* [EXERCISE OBJECTIVE]: Restate word for word the lines of the records below, starting at the line that contains "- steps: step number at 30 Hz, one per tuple" and ending at the line that contains "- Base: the", with both of those lines included and nothing else.

* [Stored data entries]:
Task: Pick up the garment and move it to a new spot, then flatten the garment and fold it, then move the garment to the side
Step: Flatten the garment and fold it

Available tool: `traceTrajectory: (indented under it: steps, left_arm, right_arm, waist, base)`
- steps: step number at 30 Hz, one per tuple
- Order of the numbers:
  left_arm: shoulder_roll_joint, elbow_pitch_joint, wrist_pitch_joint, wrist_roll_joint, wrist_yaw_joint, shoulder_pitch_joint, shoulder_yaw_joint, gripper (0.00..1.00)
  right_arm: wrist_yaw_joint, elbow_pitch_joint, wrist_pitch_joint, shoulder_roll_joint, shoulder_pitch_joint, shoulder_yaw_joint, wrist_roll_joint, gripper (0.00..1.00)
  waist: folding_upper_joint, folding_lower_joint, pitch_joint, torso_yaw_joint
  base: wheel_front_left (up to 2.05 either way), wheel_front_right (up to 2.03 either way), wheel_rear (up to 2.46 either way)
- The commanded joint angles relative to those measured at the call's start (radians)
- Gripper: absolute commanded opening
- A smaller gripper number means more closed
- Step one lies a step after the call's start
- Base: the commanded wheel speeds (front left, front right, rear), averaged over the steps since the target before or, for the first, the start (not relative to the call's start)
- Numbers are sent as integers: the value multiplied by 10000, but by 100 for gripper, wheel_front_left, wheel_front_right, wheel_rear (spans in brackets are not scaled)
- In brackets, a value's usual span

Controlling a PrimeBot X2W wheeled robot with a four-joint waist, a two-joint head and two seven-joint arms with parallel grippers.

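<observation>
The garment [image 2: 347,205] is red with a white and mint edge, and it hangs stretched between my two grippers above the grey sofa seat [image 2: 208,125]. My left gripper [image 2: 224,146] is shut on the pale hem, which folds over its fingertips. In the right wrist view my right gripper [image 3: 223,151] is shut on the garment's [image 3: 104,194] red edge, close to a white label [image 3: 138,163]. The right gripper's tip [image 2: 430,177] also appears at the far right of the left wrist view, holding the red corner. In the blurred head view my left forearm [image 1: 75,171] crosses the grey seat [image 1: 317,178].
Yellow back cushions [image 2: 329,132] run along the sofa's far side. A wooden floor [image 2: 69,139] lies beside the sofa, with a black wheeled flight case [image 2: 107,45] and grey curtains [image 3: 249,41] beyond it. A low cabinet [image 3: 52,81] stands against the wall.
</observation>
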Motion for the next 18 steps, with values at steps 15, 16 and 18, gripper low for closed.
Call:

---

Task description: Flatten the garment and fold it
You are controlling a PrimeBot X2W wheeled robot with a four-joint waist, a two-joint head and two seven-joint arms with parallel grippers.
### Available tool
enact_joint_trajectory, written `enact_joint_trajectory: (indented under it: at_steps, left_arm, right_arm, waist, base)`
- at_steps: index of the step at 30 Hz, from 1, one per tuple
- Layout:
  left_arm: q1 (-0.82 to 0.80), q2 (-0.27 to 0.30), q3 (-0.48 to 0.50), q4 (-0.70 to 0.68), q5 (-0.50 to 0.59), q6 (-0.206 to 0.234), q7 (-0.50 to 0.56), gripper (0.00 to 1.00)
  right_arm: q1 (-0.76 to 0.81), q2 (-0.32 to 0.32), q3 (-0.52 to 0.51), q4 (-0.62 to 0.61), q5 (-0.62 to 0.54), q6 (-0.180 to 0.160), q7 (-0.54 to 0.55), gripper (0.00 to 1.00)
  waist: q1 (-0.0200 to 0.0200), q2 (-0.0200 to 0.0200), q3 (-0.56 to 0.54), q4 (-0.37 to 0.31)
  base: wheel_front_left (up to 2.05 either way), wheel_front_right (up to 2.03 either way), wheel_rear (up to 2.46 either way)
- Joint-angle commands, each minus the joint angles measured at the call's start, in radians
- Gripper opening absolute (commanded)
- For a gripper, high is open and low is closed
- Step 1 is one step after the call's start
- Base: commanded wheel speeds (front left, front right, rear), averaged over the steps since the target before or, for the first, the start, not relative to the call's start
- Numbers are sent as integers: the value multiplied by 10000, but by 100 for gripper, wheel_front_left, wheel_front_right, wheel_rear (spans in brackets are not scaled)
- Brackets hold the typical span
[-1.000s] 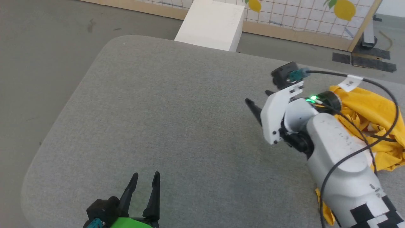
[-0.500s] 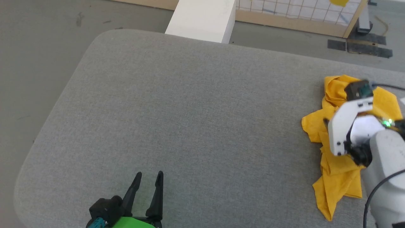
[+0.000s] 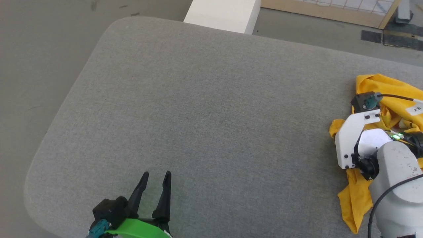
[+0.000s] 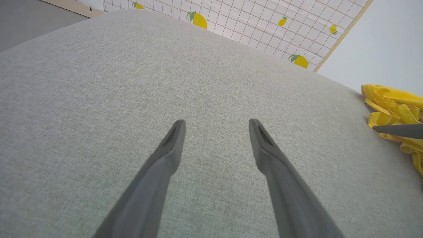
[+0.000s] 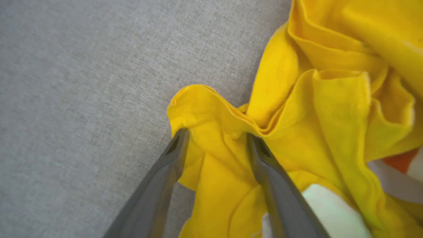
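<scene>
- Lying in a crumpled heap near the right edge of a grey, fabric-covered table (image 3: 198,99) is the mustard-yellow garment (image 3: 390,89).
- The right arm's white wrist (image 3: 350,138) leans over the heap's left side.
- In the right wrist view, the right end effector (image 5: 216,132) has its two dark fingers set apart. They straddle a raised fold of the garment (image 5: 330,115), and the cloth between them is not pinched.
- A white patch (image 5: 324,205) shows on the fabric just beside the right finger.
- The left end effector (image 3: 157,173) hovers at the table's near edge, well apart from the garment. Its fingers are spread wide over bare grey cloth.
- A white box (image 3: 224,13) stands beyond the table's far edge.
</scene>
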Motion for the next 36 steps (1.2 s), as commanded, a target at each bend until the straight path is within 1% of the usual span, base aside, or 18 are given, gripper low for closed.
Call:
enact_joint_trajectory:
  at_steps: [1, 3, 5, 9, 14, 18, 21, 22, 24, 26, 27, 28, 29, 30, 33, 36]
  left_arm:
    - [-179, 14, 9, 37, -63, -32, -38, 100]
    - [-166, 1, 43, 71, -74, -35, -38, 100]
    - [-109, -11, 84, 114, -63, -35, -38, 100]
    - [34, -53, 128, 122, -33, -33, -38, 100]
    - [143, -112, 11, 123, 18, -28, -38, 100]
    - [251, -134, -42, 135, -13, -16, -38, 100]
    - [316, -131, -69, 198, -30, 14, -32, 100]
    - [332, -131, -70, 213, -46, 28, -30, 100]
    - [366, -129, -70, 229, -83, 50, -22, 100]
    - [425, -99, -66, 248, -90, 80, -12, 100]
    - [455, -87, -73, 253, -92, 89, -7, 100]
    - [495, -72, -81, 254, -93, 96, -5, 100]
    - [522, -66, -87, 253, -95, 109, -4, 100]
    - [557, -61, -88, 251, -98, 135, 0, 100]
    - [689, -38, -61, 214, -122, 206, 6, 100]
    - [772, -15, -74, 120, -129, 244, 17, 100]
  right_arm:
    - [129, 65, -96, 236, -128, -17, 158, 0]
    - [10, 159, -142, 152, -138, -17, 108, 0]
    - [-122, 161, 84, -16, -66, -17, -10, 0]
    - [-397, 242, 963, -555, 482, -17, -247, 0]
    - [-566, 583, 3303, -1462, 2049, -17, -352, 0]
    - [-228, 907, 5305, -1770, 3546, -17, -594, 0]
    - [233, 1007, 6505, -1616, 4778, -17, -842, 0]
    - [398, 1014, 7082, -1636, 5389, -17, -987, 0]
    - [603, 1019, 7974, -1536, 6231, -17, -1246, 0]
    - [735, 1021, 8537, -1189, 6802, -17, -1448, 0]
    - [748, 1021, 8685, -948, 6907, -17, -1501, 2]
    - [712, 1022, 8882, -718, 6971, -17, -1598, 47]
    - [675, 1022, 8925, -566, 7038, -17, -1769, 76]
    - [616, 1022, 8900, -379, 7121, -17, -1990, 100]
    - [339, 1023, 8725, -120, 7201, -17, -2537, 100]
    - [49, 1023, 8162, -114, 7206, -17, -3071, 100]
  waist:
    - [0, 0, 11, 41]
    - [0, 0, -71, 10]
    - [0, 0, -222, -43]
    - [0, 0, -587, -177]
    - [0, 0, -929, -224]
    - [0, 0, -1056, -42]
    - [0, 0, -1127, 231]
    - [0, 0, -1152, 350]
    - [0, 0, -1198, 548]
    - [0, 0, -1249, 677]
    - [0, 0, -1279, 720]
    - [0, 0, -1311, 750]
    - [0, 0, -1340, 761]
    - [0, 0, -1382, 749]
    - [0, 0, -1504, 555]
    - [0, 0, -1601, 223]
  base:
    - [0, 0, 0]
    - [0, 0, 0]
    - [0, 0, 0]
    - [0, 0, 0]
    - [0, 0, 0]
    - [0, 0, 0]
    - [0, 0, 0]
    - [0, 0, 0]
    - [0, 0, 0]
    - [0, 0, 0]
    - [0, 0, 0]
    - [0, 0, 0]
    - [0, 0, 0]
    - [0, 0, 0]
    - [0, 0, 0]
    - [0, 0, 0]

* [PROBLEM SOLUTION]:
- steps: step number at 30 Hz, one per tuple
- Order of the numbers:
  left_arm: shoulder_roll_joint, elbow_pitch_joint, wrist_pitch_joint, wrist_roll_joint, wrist_yaw_joint, shoulder_pitch_joint, shoulder_yaw_joint, gripper (0.00..1.00)
  right_arm: wrist_yaw_joint, elbow_pitch_joint, wrist_pitch_joint, shoulder_roll_joint, shoulder_pitch_joint, shoulder_yaw_joint, wrist_roll_joint, gripper (0.00..1.00)
  waist: folding_upper_joint, folding_lower_joint, pitch_joint, torso_yaw_joint
  base: wheel_front_left (up to 2.05 either way), wheel_front_right (up to 2.03 either way), wheel_rear (up to 2.46 either way)
- The commanded joint angles relative to those measured at the call's start (radians)
- Gripper: absolute commanded opening
- A smaller gripper number means more closed
- Step one lies a step after the call's start
- Base: the commanded wheel speeds (front left, front right, rear), averaged over the steps since the target before or, for the first, the start (not relative to the call's start)

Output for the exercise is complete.